**PROVIDED MATERIAL**
################

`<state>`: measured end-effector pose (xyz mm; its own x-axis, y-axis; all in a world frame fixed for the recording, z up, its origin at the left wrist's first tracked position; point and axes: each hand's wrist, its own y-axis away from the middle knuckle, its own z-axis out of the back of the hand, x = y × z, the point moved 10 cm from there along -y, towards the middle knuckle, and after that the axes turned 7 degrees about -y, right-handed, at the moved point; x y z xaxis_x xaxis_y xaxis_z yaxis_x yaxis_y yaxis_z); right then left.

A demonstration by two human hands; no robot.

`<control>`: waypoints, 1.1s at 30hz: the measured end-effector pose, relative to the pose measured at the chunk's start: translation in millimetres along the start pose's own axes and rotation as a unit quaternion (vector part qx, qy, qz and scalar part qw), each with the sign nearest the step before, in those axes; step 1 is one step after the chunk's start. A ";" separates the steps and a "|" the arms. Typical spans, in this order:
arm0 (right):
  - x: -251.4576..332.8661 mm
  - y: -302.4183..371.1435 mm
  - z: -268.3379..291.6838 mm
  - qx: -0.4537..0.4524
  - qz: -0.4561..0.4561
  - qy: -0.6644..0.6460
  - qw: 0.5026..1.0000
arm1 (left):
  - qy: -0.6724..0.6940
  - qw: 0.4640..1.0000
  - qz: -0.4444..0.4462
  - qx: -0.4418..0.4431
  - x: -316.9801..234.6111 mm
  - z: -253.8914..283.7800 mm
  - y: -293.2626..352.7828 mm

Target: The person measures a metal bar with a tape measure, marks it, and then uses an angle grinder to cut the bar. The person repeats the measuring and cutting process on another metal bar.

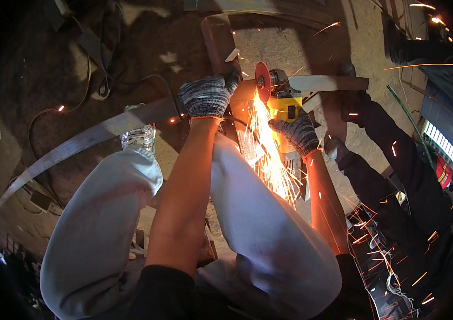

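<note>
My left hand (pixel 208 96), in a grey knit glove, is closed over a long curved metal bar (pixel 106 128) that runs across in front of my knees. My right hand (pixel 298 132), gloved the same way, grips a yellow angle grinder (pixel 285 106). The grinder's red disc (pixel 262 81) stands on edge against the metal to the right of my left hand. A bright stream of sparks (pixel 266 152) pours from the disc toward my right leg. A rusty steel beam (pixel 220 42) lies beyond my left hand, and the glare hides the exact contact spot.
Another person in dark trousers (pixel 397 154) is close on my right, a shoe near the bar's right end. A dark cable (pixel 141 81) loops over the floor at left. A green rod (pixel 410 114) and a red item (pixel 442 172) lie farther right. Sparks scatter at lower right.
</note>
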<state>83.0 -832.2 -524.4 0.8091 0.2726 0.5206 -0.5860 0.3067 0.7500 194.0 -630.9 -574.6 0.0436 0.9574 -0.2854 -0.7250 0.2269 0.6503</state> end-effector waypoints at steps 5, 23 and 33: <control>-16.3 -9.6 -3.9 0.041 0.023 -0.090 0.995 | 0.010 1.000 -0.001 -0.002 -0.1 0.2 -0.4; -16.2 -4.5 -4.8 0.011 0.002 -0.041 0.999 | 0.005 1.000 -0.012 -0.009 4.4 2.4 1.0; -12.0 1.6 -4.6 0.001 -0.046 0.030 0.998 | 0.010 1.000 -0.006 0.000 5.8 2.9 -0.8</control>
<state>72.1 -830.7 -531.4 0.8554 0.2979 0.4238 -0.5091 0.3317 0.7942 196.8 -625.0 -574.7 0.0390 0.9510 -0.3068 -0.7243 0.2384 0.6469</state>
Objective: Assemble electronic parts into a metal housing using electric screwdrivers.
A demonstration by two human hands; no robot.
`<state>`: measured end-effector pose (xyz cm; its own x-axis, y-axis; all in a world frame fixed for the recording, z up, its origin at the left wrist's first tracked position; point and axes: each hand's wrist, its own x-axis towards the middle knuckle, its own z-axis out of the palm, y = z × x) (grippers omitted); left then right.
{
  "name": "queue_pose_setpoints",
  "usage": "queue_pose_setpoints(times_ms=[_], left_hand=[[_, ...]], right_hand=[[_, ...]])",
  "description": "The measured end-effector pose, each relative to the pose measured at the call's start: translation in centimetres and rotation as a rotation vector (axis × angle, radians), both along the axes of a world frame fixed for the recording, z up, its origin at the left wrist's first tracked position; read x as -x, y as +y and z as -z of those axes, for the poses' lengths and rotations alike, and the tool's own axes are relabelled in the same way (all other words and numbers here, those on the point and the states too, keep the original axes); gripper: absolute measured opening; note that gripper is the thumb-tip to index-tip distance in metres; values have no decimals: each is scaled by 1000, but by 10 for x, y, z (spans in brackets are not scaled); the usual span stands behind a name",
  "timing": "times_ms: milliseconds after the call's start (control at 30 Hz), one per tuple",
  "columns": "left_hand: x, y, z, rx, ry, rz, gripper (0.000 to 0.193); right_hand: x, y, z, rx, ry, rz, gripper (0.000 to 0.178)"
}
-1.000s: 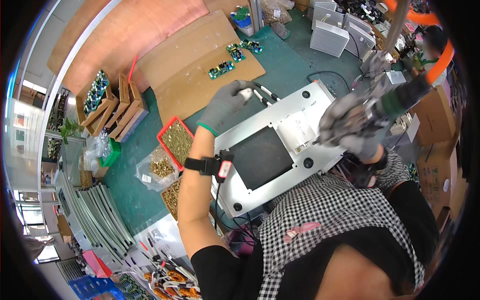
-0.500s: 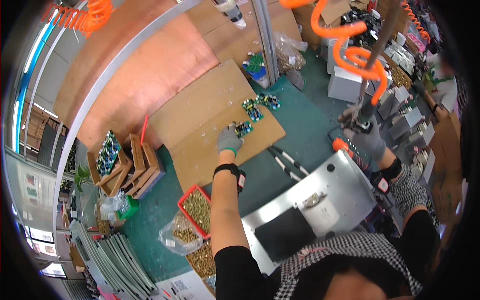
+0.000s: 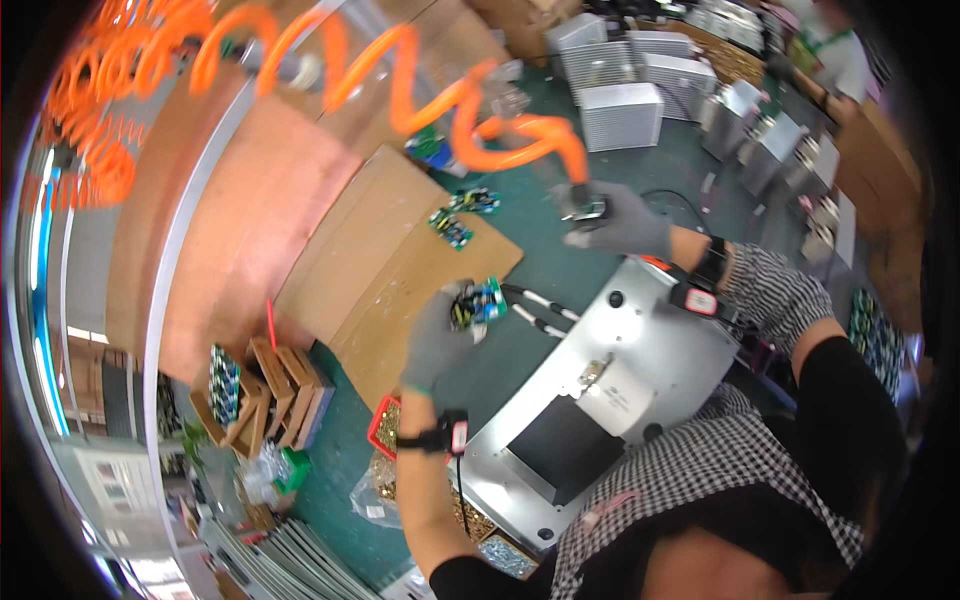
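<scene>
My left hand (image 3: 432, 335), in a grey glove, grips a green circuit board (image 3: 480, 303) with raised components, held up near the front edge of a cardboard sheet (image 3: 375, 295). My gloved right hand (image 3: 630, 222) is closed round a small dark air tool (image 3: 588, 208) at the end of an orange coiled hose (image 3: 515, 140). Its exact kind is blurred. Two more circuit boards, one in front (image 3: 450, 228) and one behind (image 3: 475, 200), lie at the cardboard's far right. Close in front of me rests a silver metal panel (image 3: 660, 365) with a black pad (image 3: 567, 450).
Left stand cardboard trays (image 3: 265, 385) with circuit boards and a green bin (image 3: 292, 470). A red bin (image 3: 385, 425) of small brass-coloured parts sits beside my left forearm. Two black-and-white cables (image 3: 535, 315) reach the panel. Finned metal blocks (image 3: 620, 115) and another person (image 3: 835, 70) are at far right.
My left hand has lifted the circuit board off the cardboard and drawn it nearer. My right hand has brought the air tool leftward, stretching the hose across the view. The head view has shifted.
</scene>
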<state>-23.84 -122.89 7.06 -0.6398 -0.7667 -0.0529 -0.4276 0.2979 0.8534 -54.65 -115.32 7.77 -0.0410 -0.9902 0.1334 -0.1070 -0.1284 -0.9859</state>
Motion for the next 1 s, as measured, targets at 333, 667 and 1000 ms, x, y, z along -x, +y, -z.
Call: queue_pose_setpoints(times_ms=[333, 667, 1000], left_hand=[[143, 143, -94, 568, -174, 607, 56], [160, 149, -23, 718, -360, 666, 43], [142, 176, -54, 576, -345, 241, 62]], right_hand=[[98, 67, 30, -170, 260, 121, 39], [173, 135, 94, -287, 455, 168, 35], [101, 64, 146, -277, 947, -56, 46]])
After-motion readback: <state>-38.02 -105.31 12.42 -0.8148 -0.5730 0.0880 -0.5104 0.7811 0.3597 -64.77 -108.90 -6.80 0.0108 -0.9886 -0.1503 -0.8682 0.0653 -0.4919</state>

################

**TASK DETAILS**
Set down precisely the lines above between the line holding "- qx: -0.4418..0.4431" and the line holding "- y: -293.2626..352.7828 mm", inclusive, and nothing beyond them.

**RESPONSE TO THIS EXERCISE**
  - qx: -0.4418..0.4431
  - x: -316.9801..234.6111 mm
  - z: -253.8914..283.7800 mm
  - y: -293.2626..352.7828 mm

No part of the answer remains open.